Add audbcards.Dataset.example_json by hagenw · Pull Request #142 · audeering/audbcards

hagenw · 2026-01-06T08:24:52Z

As we are interested in not only showing an example audio/video file on a datacard, but also the content (or an excerpt of that content) of a json file, this pull request adds audbcards.Dataset.example_json to randomly select a json file from a dataset.

We do not have yet a public dataset that contains a json file (this will change with audeering/datasets#29), but it can be tested with our internal datasets:

>>> import audbcards
>>> ds = audbcards.Dataset("toolace", "1.0.0")
>>> ds.example_json
'json/sample-1077.json'

Summary by Sourcery

Add support for selecting example JSON files from datasets and reuse archive file counting logic across example selections.

New Features:

Introduce Dataset.example_json cached property to return a representative JSON file from a dataset when available.

Enhancements:

Refactor archive file counting into a shared helper used by example selection methods and simplify example media selection return logic.
Seed the random module to make example selection deterministic.

Tests:

Add tests validating example_json selection behavior for datasets with and without acceptable JSON files.

sourcery-ai · 2026-01-06T08:24:58Z

Reviewer's Guide

Adds a new Dataset.example_json cached property to select a representative JSON file from a dataset, refactors archive-size checking into a shared helper used by both example_json and example_media, seeds the random module for deterministic selection, and introduces tests for the new behavior.

Class diagram for updated _Dataset example selection API

classDiagram
    class _Dataset {
        <<class>>
        +segment_durations
        +duration() pd.Timedelta
        +example_media() str|None
        +example_json() str|None
        +files() int
        +_cached_properties() list
        +_files_in_archive(index int) int
        +_load_backend() audbackend.interface.Base
        +deps() DependencyTable
        +repository_object RepositoryObject
    }

    class DependencyTable {
        <<class>>
        +format list~str~
        +files list~str~
        +media list~str~
        +archive list~str~
    }

    class RepositoryObject {
        <<class>>
        +create_backend_interface() audbackend.interface.Base
    }

    _Dataset --> DependencyTable : uses_deps
    _Dataset --> RepositoryObject : has_repository_object

Flow diagram for example_json selection logic

flowchart TD
    A["Start example_json"] --> B["Collect indices with format == json"]
    B --> C{"Any json indices?"}
    C -- "No" --> D["Return None"]
    C -- "Yes" --> E["Pick random index from json indices"]
    E --> F["Call _files_in_archive(index)"]
    F --> G{"Files in archive < 100?"}
    G -- "No" --> D
    G -- "Yes" --> H["Return deps.files[index]"]

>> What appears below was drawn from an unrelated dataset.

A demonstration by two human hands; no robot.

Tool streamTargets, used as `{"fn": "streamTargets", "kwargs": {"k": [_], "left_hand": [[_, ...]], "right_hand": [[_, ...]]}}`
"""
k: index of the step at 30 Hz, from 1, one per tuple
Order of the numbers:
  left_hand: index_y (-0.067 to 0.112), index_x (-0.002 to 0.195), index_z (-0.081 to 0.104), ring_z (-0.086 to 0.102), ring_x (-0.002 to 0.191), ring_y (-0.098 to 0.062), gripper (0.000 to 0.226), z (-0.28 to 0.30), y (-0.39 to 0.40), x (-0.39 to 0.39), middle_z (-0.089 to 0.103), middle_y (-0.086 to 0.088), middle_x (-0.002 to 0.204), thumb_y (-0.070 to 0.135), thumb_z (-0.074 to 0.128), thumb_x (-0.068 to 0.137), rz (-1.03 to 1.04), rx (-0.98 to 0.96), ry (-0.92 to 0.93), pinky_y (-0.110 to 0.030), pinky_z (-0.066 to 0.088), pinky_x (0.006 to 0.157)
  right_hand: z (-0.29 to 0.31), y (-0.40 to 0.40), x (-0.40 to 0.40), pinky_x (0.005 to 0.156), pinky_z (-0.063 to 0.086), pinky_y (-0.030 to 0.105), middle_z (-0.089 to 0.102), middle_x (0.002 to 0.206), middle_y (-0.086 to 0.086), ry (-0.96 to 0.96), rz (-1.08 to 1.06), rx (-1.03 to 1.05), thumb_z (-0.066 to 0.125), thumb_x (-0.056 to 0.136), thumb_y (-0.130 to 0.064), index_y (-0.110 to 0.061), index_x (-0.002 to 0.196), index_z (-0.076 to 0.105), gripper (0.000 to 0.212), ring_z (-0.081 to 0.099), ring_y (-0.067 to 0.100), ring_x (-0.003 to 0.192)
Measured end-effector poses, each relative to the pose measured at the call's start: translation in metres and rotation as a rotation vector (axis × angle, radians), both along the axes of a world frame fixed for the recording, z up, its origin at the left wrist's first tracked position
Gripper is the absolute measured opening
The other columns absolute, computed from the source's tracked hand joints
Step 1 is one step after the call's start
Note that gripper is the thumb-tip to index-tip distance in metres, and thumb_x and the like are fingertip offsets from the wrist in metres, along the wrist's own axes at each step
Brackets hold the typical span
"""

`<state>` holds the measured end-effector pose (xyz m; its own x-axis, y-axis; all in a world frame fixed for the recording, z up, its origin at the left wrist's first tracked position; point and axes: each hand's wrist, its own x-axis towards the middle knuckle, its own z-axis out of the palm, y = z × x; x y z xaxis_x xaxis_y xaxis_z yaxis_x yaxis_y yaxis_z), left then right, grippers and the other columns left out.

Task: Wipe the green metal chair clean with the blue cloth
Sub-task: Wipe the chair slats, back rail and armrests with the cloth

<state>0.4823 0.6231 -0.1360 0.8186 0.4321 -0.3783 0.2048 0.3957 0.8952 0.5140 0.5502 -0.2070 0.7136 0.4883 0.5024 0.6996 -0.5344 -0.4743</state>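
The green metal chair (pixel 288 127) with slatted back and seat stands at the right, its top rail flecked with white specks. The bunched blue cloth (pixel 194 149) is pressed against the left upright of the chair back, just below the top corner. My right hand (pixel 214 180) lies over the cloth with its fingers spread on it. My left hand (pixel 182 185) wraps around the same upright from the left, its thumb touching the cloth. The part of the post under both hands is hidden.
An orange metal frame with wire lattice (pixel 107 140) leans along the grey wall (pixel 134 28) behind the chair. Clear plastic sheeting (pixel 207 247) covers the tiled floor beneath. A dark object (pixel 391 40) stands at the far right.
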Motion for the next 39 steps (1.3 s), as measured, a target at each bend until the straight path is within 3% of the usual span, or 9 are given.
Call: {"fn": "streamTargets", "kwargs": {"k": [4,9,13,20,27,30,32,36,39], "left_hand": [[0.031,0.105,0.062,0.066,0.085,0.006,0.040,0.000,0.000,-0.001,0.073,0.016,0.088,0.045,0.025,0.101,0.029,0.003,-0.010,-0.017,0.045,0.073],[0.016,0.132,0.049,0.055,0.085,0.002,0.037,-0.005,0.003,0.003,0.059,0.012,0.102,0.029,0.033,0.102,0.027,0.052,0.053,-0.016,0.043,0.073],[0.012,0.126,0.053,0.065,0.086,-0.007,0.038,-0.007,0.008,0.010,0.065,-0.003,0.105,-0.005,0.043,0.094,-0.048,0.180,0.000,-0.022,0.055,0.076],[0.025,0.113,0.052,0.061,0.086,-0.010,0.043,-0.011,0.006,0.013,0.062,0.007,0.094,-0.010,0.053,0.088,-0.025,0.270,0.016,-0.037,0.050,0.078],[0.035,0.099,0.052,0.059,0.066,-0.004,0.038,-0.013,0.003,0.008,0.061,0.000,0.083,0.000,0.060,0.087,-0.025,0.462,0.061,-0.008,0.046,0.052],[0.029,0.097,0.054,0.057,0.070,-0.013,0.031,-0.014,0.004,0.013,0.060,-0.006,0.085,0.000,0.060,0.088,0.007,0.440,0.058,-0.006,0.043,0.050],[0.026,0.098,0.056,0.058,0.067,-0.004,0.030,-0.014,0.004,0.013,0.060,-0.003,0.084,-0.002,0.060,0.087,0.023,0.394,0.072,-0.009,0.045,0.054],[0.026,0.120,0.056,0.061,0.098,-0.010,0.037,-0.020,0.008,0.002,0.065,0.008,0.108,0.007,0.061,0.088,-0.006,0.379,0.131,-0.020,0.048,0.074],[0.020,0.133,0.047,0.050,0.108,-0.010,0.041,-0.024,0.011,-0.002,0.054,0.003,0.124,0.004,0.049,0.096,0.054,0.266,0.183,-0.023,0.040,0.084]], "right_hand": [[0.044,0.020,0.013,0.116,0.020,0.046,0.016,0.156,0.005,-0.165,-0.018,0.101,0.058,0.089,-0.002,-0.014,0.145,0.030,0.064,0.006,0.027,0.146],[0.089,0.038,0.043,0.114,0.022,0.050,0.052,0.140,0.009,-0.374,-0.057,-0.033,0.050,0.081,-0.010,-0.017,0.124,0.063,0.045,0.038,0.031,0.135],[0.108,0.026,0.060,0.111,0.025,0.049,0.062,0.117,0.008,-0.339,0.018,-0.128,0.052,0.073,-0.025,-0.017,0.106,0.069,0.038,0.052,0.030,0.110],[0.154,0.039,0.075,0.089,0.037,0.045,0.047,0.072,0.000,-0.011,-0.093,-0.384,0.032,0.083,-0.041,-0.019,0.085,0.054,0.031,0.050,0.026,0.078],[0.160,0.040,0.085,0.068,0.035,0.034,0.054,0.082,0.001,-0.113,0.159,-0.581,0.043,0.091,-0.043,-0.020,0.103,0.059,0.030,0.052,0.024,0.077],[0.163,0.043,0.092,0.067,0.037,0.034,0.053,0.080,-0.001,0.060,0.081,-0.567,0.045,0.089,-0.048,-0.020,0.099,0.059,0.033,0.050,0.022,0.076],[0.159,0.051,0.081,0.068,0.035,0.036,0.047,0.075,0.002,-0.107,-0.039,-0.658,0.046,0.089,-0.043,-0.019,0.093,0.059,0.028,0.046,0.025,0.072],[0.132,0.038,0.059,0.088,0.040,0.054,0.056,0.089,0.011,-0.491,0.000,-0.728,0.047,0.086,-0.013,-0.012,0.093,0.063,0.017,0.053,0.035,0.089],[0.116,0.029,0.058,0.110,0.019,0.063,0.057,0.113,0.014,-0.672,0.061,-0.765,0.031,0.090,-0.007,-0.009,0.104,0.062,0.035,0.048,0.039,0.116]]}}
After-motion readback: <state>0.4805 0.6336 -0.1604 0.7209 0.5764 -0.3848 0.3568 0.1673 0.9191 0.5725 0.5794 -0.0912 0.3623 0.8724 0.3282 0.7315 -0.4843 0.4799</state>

Flow diagram for refactored example_media archive check

flowchart TD
    A["Start example_media"] --> B["Compute durations from segment_durations"]
    B --> C["Select duration closest to median"]
    C --> D["Find index of selected duration"]
    D --> E["Call _files_in_archive(index)"]
    E --> F{"Files in archive < 100?"}
    F -- "No" --> G["Return None"]
    F -- "Yes" --> H["Return deps.media[index]"]

File-Level Changes

Change	Details	Files
Introduce Dataset.example_json cached property to return a representative JSON file when available and within archive-size constraints.	Add example_json cached property that collects indices of JSON dependencies and randomly selects one Return None when no JSON files exist or when the JSON file resides in an archive with 100 or more files Use shared helper to enforce the max-archive-files condition	`audbcards/core/dataset.py` `tests/test_dataset.py`
Refactor archive-file-count logic into a reusable helper and apply it to example_media.	Add _files_in_archive helper that counts how many files share the same archive as a given dependency index Simplify example_media to return the selected media file only if its archive has fewer than 100 files by using _files_in_archive	`audbcards/core/dataset.py`
Make example selection deterministic and cover new JSON example logic with tests.	Seed Python's random module with a fixed value (123) to ensure deterministic example selection Add parametrized test_dataset_example_json to verify JSON example selection and None behavior for large archives	`audbcards/core/dataset.py` `tests/test_dataset.py`

Possibly linked issues

#Show example JSON file content: PR adds Dataset.example_json, enabling selection of example JSON files needed to show their content as in issue.

Tips and commands

Interacting with Sourcery

Trigger a new review: Comment @sourcery-ai review on the pull request.
Continue discussions: Reply directly to Sourcery's review comments.
Generate a GitHub issue from a review comment: Ask Sourcery to create an
issue from a review comment by replying to it. You can also reply to a
review comment with @sourcery-ai issue to create an issue from it.
Generate a pull request title: Write @sourcery-ai anywhere in the pull
request title to generate a title at any time. You can also comment
@sourcery-ai title on the pull request to (re-)generate the title at any time.
Generate a pull request summary: Write @sourcery-ai summary anywhere in
the pull request body to generate a PR summary at any time exactly where you
want it. You can also comment @sourcery-ai summary on the pull request to
(re-)generate the summary at any time.
Generate reviewer's guide: Comment @sourcery-ai guide on the pull
request to (re-)generate the reviewer's guide at any time.
Resolve all Sourcery comments: Comment @sourcery-ai resolve on the
pull request to resolve all Sourcery comments. Useful if you've already
addressed all the comments and don't want to see them anymore.
Dismiss all Sourcery reviews: Comment @sourcery-ai dismiss on the pull
request to dismiss all existing Sourcery reviews. Especially useful if you
want to start fresh with a new review - don't forget to comment
@sourcery-ai review to trigger a new review!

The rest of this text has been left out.